Exercise aim » Please return the lines below verbatim, beginning at the one that has "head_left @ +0" and stopping after the one that has "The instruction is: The", and add no other lines.

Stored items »
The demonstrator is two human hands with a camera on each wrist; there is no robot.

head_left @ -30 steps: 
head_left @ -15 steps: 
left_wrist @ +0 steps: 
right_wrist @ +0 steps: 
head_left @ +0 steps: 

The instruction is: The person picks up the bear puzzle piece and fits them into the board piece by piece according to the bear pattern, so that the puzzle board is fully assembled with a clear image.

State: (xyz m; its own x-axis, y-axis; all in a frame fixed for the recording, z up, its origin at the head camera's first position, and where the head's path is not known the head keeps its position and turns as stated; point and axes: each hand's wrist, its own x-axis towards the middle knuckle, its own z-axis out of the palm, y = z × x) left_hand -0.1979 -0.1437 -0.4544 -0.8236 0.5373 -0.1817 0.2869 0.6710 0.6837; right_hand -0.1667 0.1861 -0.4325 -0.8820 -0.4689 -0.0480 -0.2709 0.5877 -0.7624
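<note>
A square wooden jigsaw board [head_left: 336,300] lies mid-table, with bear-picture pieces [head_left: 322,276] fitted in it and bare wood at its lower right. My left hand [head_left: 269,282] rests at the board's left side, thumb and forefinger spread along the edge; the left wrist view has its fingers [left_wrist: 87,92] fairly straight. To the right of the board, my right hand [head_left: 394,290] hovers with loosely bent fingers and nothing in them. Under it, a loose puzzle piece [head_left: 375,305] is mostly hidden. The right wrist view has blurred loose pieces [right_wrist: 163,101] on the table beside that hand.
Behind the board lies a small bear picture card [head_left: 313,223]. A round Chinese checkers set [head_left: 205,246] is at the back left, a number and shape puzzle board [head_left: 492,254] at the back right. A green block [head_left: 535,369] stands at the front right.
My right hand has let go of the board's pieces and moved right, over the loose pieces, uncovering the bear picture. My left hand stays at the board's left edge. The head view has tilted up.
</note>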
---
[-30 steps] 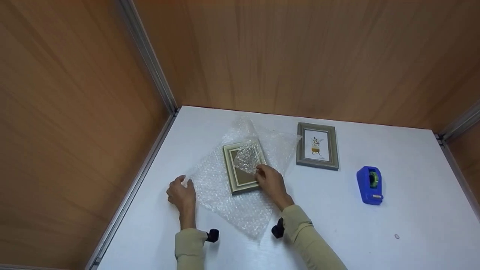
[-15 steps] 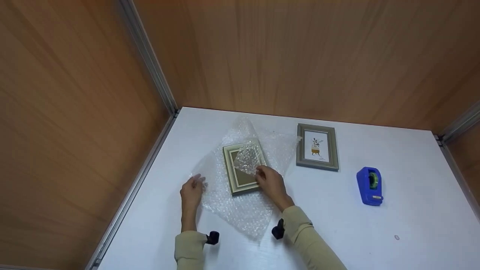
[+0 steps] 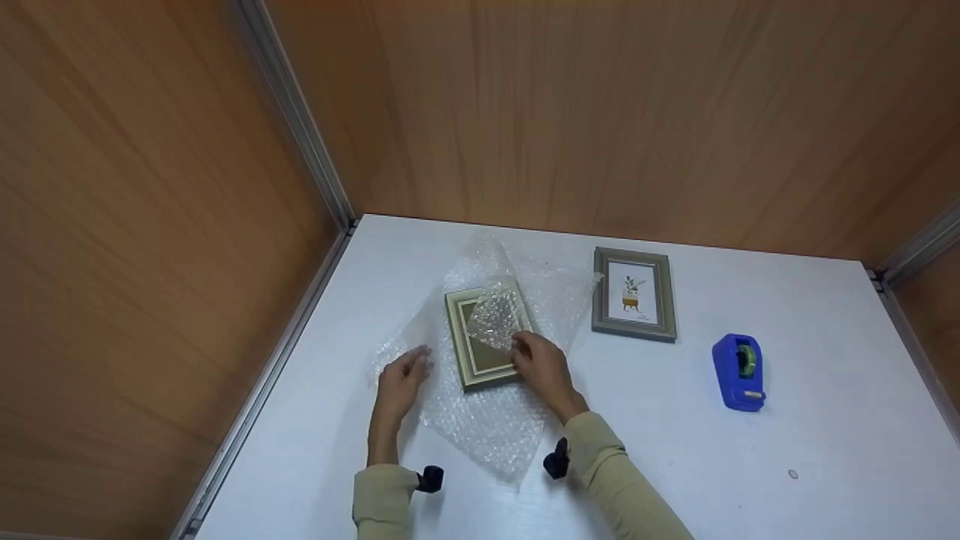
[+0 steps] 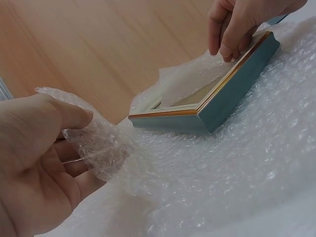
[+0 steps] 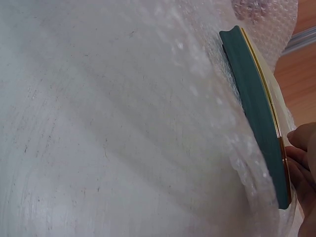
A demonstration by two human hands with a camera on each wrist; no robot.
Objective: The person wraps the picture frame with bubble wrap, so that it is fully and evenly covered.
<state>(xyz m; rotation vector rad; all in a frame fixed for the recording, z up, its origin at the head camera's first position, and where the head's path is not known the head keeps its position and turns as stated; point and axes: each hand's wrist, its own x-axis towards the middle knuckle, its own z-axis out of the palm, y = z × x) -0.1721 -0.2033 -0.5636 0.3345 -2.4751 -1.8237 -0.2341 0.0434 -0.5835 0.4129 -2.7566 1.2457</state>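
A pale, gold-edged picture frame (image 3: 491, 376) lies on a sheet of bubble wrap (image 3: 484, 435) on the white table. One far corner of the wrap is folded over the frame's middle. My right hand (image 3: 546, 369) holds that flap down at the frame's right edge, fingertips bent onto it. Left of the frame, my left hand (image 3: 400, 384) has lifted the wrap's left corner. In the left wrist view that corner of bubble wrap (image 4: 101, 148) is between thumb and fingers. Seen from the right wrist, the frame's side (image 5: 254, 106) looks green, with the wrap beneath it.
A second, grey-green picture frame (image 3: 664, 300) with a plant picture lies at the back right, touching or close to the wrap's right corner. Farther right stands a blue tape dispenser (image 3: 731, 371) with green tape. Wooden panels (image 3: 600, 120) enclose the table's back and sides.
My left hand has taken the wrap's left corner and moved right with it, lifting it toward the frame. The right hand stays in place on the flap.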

Answer for this exercise »
head_left @ +0 steps: 

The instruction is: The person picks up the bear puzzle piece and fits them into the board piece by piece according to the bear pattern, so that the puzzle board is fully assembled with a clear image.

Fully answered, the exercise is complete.